Recorded information:
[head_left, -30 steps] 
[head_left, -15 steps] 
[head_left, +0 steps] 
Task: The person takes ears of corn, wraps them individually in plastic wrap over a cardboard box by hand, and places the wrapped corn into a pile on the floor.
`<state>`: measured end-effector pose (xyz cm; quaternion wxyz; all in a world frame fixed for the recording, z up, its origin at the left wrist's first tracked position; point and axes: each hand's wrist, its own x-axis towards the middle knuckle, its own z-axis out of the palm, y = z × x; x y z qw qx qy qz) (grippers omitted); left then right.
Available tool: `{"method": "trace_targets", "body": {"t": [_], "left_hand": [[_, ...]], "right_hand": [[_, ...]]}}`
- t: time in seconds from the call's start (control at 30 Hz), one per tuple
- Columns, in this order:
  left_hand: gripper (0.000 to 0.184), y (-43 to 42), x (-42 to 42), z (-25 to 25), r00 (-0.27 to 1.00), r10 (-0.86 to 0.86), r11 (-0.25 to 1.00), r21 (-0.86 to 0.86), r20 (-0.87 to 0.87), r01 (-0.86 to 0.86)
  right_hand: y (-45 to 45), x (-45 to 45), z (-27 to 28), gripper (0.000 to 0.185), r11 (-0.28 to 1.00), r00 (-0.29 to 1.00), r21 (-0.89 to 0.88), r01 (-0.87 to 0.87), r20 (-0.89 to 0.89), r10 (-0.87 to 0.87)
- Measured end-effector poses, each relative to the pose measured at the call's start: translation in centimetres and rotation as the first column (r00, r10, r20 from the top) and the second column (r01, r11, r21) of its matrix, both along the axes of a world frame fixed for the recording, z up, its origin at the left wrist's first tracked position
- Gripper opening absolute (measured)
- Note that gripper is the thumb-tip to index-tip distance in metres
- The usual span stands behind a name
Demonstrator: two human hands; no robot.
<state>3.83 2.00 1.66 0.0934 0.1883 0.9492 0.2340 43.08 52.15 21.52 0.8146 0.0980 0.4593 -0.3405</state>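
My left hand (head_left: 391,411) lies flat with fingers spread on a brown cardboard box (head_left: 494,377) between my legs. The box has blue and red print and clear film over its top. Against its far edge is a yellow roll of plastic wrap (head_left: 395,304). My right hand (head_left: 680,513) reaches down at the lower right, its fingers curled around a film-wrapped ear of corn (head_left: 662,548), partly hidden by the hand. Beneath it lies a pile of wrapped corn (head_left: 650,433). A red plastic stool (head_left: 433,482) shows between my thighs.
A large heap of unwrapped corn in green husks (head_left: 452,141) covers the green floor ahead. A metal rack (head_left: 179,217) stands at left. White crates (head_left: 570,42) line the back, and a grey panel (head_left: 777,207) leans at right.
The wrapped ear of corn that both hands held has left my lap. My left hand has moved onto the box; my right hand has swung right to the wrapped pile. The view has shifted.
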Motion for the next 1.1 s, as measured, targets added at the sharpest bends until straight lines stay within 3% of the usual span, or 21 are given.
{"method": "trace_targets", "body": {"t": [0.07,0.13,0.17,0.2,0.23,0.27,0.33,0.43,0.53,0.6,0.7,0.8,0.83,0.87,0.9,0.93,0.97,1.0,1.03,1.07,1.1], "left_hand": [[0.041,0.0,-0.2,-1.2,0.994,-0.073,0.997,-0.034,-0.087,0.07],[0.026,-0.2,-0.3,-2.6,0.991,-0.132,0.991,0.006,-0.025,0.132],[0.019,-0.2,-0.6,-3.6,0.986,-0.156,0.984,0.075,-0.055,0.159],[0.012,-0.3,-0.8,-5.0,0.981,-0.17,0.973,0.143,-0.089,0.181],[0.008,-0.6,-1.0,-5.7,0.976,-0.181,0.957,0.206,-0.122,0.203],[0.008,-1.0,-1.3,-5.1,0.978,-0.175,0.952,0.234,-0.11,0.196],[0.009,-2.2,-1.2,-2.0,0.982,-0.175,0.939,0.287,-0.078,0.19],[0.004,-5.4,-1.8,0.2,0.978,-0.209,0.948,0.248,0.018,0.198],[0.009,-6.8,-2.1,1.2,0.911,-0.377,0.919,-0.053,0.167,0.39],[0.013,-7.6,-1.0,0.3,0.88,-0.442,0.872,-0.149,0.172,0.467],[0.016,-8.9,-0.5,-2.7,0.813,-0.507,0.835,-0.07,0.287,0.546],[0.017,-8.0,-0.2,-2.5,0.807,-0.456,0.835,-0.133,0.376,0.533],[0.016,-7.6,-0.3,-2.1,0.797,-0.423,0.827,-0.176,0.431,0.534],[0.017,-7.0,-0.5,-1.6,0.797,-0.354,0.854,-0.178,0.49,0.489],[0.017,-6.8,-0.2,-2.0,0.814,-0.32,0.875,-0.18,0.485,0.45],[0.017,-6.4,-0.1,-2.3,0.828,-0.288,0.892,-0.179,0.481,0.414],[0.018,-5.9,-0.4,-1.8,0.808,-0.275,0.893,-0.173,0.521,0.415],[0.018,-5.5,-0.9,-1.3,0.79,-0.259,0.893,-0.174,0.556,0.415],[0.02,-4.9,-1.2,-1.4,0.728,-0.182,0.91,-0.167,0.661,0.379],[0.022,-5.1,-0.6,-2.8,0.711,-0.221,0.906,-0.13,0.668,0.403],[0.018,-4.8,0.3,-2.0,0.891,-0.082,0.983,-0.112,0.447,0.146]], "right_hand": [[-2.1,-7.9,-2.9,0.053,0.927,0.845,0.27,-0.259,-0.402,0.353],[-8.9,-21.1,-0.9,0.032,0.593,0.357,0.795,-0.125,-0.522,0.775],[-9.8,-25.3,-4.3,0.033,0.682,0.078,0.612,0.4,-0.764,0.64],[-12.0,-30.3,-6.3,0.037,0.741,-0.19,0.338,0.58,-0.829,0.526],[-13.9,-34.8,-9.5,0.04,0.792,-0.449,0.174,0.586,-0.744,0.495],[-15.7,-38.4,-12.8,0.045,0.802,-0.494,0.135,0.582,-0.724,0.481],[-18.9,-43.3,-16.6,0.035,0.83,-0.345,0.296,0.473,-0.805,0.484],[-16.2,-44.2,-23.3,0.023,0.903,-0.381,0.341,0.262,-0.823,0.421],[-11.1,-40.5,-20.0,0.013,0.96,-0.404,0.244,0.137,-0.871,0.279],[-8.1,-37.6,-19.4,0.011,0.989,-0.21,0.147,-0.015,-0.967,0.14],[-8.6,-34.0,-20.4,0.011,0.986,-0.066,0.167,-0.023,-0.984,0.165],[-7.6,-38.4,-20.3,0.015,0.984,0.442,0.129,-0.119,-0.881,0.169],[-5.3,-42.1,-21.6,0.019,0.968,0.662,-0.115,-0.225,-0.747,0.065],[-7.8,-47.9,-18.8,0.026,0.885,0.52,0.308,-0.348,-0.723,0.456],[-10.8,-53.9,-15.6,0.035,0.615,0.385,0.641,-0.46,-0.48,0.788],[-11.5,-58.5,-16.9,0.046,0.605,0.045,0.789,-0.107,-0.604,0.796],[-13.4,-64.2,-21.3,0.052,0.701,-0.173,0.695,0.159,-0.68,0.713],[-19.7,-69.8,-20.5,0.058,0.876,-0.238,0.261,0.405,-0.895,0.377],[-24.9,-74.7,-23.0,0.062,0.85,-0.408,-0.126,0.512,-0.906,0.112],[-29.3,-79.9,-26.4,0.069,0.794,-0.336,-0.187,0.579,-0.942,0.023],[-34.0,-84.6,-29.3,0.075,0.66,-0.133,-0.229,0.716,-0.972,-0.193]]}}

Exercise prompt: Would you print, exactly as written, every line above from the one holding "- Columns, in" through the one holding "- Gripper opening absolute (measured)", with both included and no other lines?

Solution below:
- Columns, in this order:
  left_hand: gripper (0.000 to 0.184), y (-43 to 42), x (-42 to 42), z (-25 to 25), r00 (-0.27 to 1.00), r10 (-0.86 to 0.86), r11 (-0.25 to 1.00), r21 (-0.86 to 0.86), r20 (-0.87 to 0.87), r01 (-0.86 to 0.86)
  right_hand: y (-45 to 45), x (-45 to 45), z (-27 to 28), gripper (0.000 to 0.185), r11 (-0.28 to 1.00), r00 (-0.29 to 1.00), r21 (-0.89 to 0.88), r01 (-0.87 to 0.87), r20 (-0.89 to 0.89), r10 (-0.87 to 0.87)
- Measured end-effector poses, each relative to the pose measured at the call's start: translation in centimetres and rotation as the first column (r00, r10, r20 from the top) and the second column (r01, r11, r21) of its matrix, both along the axes of a world frame fixed for the recording, z up, its origin at the left wrist's first tracked position
- Gripper opening absolute (measured)

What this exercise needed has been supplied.